Wednesday, July 06, 2011

Various Goings On

I've not been a Facebook user, but I was invited to join Google+, so I set up a picture and am waiting to see what it's all about.  I'm afraid that for the most part I'm not so interested in a wall where people tell me what's going on with them, nor do I see the point in writing to groups of people I know to update them on my life this way, but perhaps over time I'll be converted to this way of socializing.  Until then, I guess I'll keep writing blog posts if I feel I have something to say (which, admittedly, has been less often these days).

600+ abstracts submitted to SODA.  I wonder what the over/under is on how many will actually be papers a week from now.  I'm expecting about a 10% drop, but wouldn't even be surprised to see it go down to 500 or so.   That suggests about a 25+% acceptance rate.  I'm not sure what message there is to take out of that.  But given that 500 seems to be the total of accepted papers for SODA, STOC, FOCS, ESA, ICALP, and maybe another conference or two after that (SPAA, PODC?), it seems like theory is (still) producing too many papers, or has too few venues to publish them in.  Larger conferences, or perhaps a large clearing-house conference, anyone?  (Would SODA be that much different if it accepted, say, 250 papers?  Discuss.) 

While I think svn is great for collaborations, I've really found the merging functionality has negligible utility.  I'm a novice user, but it seems whenever there's a conflict, the fastest way to deal with it is still to pick a winner, diff for differences, and glue together by hand.  I think the bottleneck is when there's a conflict, I want to work out differences with my colleague, and the whole point is that we're working at different times and places.  So the benefit of working separately seamlessly gets lost. 

I still think everyone should be reading Claire's blog, which covers a really nice mix of topics, many of which could potentially lead to interesting community discussions.  

11 comments:

Joel Sommers said...

svn is so 10 years ago :-) try hg or git. they're vastly superior for handling conflicts. here's a link to mercurial merging: http://hgbook.red-bean.com/read/a-tour-of-mercurial-merging-work.html, and git: http://www.kernel.org/pub/software/scm/git/docs/git-merge.html

Dan Spielman said...

As a svn user, I suggest that you get a good client for it. A good interface to the merge makes it much easier. Still, I find that I rarely need to use it because most of the merging is automatic if you edit different parts of the document.

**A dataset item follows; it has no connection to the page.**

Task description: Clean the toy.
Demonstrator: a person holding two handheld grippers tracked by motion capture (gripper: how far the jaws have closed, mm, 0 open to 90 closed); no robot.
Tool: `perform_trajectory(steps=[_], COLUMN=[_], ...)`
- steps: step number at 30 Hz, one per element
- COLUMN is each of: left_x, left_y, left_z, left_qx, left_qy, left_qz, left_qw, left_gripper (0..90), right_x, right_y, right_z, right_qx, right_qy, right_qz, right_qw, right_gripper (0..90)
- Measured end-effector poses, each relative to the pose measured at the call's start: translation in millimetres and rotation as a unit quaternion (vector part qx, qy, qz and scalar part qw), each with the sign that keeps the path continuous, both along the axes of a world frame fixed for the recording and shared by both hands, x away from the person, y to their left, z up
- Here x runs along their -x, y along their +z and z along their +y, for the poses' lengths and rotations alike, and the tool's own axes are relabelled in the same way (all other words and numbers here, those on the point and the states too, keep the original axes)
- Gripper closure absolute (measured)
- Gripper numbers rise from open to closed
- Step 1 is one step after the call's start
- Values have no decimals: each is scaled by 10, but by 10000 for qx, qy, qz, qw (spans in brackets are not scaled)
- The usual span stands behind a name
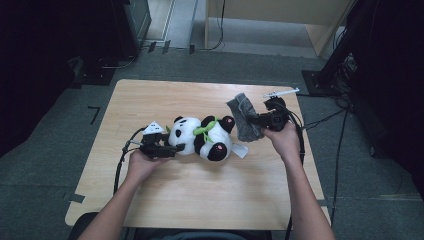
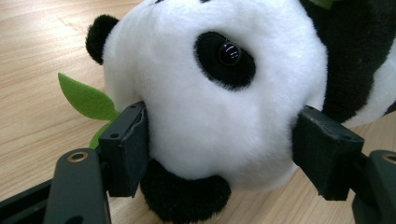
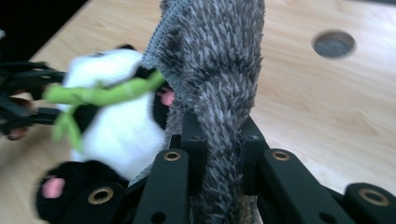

BTW, everything I do is either in my svn repository or someone else's.

Anonymous said...

Merging text requires a bit of thought in organizing the paper source code in the first place. A typical setup that seems to work well is to put each section into a separate file, and ideally putting sentences in a paragraph on separate lines.

AnonProf said...

If you have merge conflicts, usually that means you have poor SVN habits.

1. You should be making small commits, and committing frequently (don't save up tons of changes and then commit).

2. You should be doing a "svn update" before making any edit.

3. Lines should be short. You shouldn't have the entire paragraph on line. Insert line breaks after about 72 characters or so, so it fits on a 80-column screen. (SVN's diff algorithm is line-based, so scrunching everything on one line can cause unnecessary merge conflicts.)

4. You should never re-flow or re-justify text that you didn't change. (SVN's diff algorithm is line-based, so this looks like a change to SVN and can cause gratuitous merge conflicts.)

My experience is that if you follow these rules, then merge conflicts are rare.

Anonymous said...

Line-based diffs are really annoying and often cause me annoyance in working with co-authors. I want to know what has changed between versions and it is a pain to include line-breaking changes.

Defaults in winedit and some other editing environments are for some form of line-wrap which creates new line breaks (in winedit it must be deselected in multiple places to completely eliminate it).

Suresh Venkatasubramanian said...

I'll vote for 500 submissions when the dust settles.

Anonymous said...

The inability of these versioning tools to deal with line breaks ruins them for me. I want a tool that just works, not one that I have to work around.

Michael Mitzenmacher said...

From what comments seem to say, I should spend an afternoon getting an svn tutorial and getting past my "novice" status.

Also, I do find that merging issues are rare -- precisely because (as commenters point out) we usually structure the file in section-sized pieces and avoid clobbering each other. On rare occasions, though, two people have REALLY worked on a file at the same time; at that point, perhaps it's just an unpleasant exercise no matter what tool you're using.

Claire Mathieu said...

Thanks for the plug Mike!

Anonymous said...

Any gossip yet on the number of abstracts that became actual submitted papers?

András Salamon said...

A different slant on Dan Spielman's earlier comment:

Maverick Woo suggested at Version control for collaboration (with word-level diffs)? using wdiff for word-based edit conflict detection in svn, replacing the default line-based conflict detection. This might take you a step closer to a reasonable merging strategy for resolving conflicts.